Les visages ont changé, les images ont muté et les paysages se sont transformés : ils sont désormais lissés, plastifiés, désinfectés. Le chaos urbain propre à l’ère du développement économique chinois, documenté dès le tout début du film, contraste par exemple avec la chorégraphie très maîtrisée sur laquelle se déroule la course collective dans le dernier plan du film. Feux de forêtoù Zhao Tao se fond dans la foule pour marcher au même rythme que les passants, tous portant des bracelets fluo pour être vu la nuit.

Si le film est souvent bouleversant, c’est aussi parce qu’il dresse un constat assez amer sur ce que le cinéma de Jia Zhangke peut encore filmer dans la dictature numérique dans laquelle a englouti son pays. La modernité démontrée par ses premiers films, décrivant avec bruit et bruit l’errance de personnes marginalisées à l’avenir troublé et incertain, apparaît en fait comme un projet presque anachronique. La désillusion que capte le cinéaste dans le regard de ses anciens amants, profondément en décalage avec leur époque et leur environnement (qu’il s’agisse de Qiao ou de Bin, revenu à Datong après un long exil : le constat est similaire), est aussi celle qui il s’inspire de son propre cinéma.

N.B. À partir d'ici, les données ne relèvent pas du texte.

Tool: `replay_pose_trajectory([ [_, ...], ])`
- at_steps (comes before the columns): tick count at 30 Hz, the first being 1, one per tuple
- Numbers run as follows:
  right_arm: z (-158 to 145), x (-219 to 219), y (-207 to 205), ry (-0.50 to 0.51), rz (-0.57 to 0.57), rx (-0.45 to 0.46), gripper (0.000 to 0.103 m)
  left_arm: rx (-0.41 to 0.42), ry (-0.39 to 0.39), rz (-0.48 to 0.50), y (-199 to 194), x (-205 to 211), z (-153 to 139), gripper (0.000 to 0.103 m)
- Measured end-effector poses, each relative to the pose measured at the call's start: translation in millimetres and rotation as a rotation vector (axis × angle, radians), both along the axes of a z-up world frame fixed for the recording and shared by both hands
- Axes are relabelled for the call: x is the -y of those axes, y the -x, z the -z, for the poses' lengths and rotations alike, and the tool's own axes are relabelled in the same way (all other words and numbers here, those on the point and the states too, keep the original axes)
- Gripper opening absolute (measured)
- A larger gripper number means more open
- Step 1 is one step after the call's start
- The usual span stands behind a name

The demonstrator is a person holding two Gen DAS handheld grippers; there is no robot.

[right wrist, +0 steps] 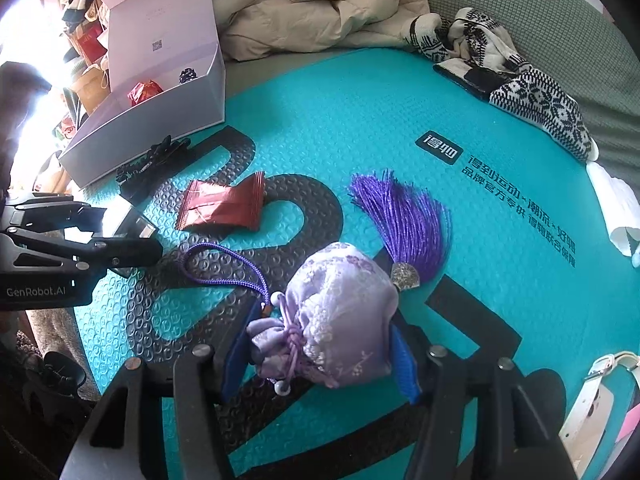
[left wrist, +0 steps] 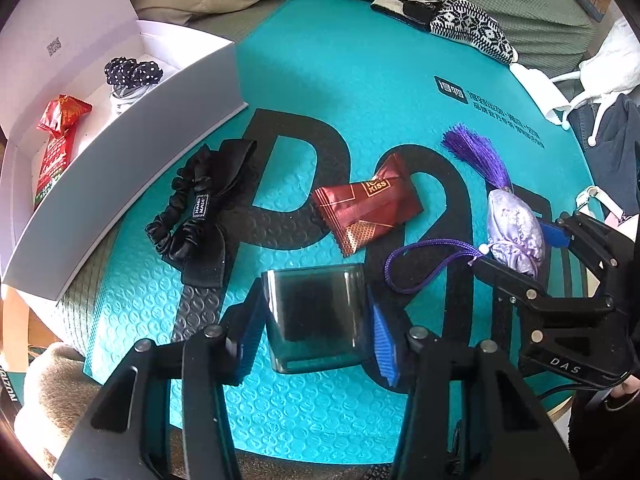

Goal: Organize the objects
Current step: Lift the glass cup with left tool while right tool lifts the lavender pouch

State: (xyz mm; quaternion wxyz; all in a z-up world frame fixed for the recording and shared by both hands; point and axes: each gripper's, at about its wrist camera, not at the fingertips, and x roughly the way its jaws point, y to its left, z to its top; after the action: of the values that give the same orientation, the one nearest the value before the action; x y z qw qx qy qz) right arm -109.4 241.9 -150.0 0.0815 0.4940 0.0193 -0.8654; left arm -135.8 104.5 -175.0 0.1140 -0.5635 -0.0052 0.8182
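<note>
My left gripper (left wrist: pixel 316 294) is shut on a small dark translucent square box (left wrist: pixel 316 320), with a blue pad against each side, low over the teal mat (left wrist: pixel 360 80). The right gripper (right wrist: pixel 324 320) is shut on a lilac embroidered sachet (right wrist: pixel 344 304) that lies on the mat. The sachet's purple tassel (right wrist: pixel 404 216) fans away from it and its purple cord loop (right wrist: pixel 224 264) trails to the left. In the left wrist view the right gripper (left wrist: pixel 520 248) stands at the right edge, around the sachet (left wrist: pixel 516 232).
A black satin scrunchie bow (left wrist: pixel 196 216) and a dark red candy packet (left wrist: pixel 368 208) lie on the mat. An open white box (left wrist: pixel 120 152) at the left holds a red snack packet (left wrist: pixel 56 140) and a polka-dot scrunchie (left wrist: pixel 132 72). Beige clothing and a patterned knit (left wrist: pixel 468 24) crowd the far edge.
</note>
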Motion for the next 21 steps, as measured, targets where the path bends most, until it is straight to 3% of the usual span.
replay_pose_trajectory([
  [6,-11,-9,1,0.015,0.02,-0.017,0.06,0.028,-0.069,-0.021,3,13,-2,0.046],
  [13,-29,-3,5,0.024,0.01,-0.052,0.06,-0.012,-0.082,-0.015,1,16,-22,0.046],
  [21,-49,23,11,0.032,-0.082,-0.101,0.06,-0.051,-0.075,-0.073,-4,37,-45,0.046],
])
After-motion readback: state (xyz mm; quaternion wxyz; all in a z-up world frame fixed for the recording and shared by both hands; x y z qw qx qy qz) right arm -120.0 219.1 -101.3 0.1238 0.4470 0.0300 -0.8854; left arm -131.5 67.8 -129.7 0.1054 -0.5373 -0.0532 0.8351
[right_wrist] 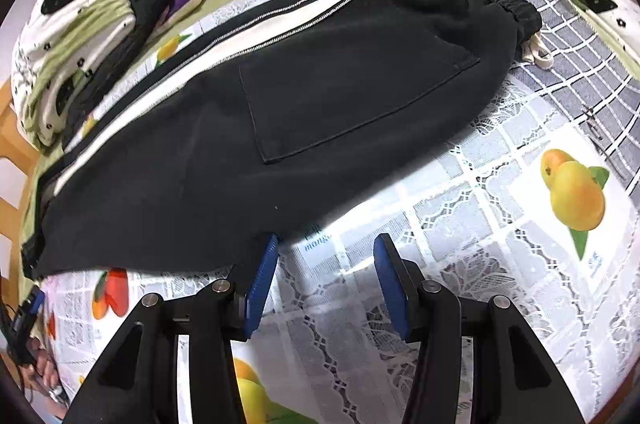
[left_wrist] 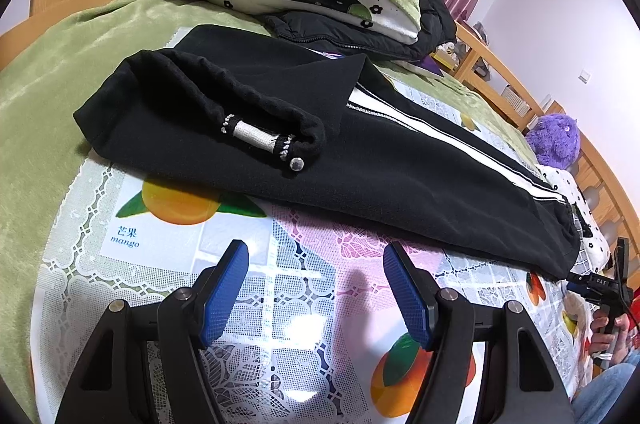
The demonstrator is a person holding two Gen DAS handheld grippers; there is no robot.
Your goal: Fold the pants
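While the black white-striped fleece pants (right_wrist: 280, 112) lie lengthwise across my front, both empty tools gape: right tool (right_wrist: 326, 284) nearest their edge, left tool (left_wrist: 316, 292) short of the cuffs.

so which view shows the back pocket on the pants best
The right wrist view: the back pocket sits central, its stitched outline fully visible on the pants. The left wrist view shows only the leg cuffs and side stripe, no pocket.
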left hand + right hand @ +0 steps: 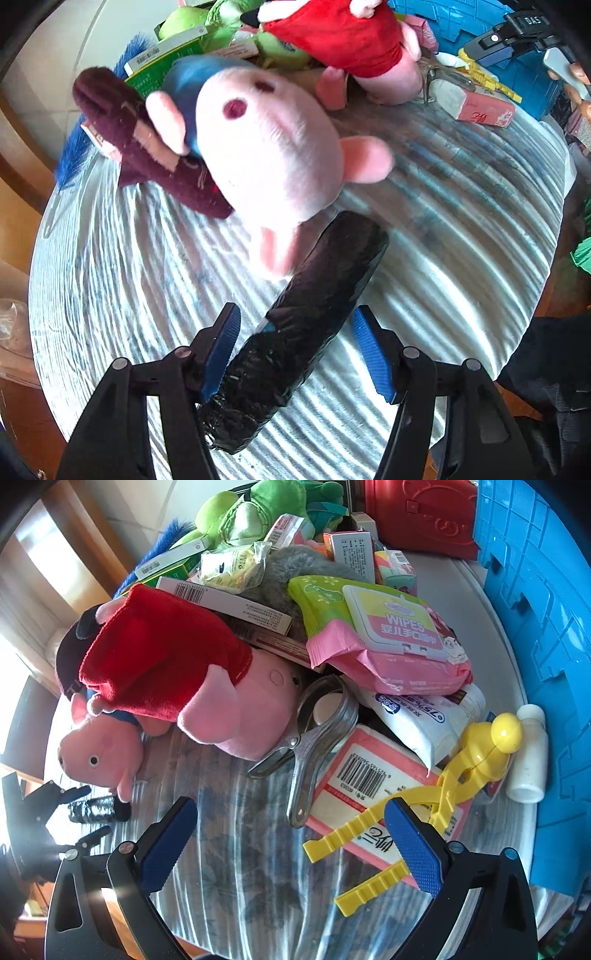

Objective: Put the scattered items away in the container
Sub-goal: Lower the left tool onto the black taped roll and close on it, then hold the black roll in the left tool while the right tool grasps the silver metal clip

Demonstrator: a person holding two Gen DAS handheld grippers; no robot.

Six ans d’écart en fait Feux de forêt de sa dernière fiction, Les éternelsdont le titre résonnait de manière paradoxale : déjà, dans la ville de Datong, un danseur nommé Qiao et un gangster nommé Bin se séparaient puis se retrouvaient, amers de voir leur relation s’évanouir au fil de la transformation irréversible de tout un pays. Ce que le cinéma de Jia Zhangke montrait s’est également dissipé sous nos yeux, comme si la beauté de son œuvre résidait précisément dans sa propension à documenter la disparition progressive de son sujet (la transition capitaliste) et de sa forme (la transition numérique), en mesurant le film après filmer sa propre fin.

C’est peut-être là le cœur tragique de sa filmographie, qui la menace un peu plus à chaque nouvelle fresque rétrospective : mesurer l’impossibilité croissante de figer le temps, pour voir à chaque fois le contemporain s’éloigner un peu plus. nous pensons que nous allons l’immortaliser à l’écran. Dans Feux de forêtle mélodrame selon Jia Zhangke est aussi un déchirement bazinien : la « momie du changement »[2] n’est finalement encore qu’une momie – en l’occurrence le cadavre d’une époque résolument révolue.

Feux de forêt de Jia Zhangke, en salles le 8 janvier.